The (usually prolonged and gratuitous) action sequences are impressively choreographed with each punch, kick and gun-shot executed to the contrasting 80’s tracks and Tyler Bates’ complimentary synthesised, tense music. They often change, jarringly, from a sensually-lit, noir-like aesthetic (with Leith bringing cinematographer Jonathan Sela over from John Wick) to gritty realism that wouldn’t be out of place in a Paul Greengrass movie- some of these sequences are truly shocking and audacious. It is here, however, that it becomes clear Leitch is compensating with an emphasis on style over its clearly unoriginal and often confusing plot. While writer Kurt Johnstad is working from Anthony Johnson and Sam Hart’s graphic novel The Coldest City, this appears to be a highly derivative mixture of le Carre, Len Deighton and Brian De Palma’s Mission: Impossible. That is to say that what you’ve seen before in Cold War spy thrillers- misdirection, double-crossing, anxiety over identity and relationships, ‘mole-in-the-service’, West-East political differences, etc- are all here again. There’s no discernible depth or innovation, with those staple conventions taking out any genuine suspense or intrigue. Simply take Sidney Furie’s equally stylised Cold War thriller The Ipcress File- but add neon-lights, blood-splattering and bone-breaking violence, David Bowie and lesbian sex.

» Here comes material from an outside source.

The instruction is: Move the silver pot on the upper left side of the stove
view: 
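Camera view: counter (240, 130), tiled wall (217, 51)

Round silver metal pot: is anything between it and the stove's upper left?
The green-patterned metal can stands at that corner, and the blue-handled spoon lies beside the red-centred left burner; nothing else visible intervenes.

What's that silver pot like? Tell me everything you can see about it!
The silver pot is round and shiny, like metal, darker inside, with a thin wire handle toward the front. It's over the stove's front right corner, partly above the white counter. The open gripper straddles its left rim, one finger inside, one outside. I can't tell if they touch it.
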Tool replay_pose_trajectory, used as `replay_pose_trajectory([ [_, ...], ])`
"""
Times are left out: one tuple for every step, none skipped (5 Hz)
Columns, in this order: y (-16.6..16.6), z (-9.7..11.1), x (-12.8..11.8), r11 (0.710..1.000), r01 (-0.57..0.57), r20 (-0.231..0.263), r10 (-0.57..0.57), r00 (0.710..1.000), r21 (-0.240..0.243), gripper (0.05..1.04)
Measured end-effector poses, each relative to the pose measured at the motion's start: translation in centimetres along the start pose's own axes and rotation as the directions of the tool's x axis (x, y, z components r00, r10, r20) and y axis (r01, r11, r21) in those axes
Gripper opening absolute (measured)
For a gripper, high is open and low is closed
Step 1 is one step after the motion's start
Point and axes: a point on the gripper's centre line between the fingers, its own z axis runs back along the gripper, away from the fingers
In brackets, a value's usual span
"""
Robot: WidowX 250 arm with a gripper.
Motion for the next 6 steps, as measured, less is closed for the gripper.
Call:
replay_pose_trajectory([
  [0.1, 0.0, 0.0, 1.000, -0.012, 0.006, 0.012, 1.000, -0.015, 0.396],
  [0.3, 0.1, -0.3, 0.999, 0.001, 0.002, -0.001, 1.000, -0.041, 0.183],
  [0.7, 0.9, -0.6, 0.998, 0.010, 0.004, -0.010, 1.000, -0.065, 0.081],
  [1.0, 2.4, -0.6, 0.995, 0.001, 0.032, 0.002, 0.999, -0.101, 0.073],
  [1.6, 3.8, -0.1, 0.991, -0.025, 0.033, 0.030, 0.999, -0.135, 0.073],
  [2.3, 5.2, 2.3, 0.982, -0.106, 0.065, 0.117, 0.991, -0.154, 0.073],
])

Aside from gender and sexual orientation changes (which Theron makes work- but is also rather vaguely treated, even a bit exploitative) to the jaded spy hero- this is more retro than reinvention. The clear signposting of double-crossing; pathetic, clunky lines (‘Women are always getting in the way of progress’- a real stinker); and the contrived, twisty conclusion left me bored and tired. Atomic Blonde suffers from trying to be seductive, subversive, dark- like the 80’s nightclub culture it revels in. But in the cold light- its just a dull, overcompensating mess.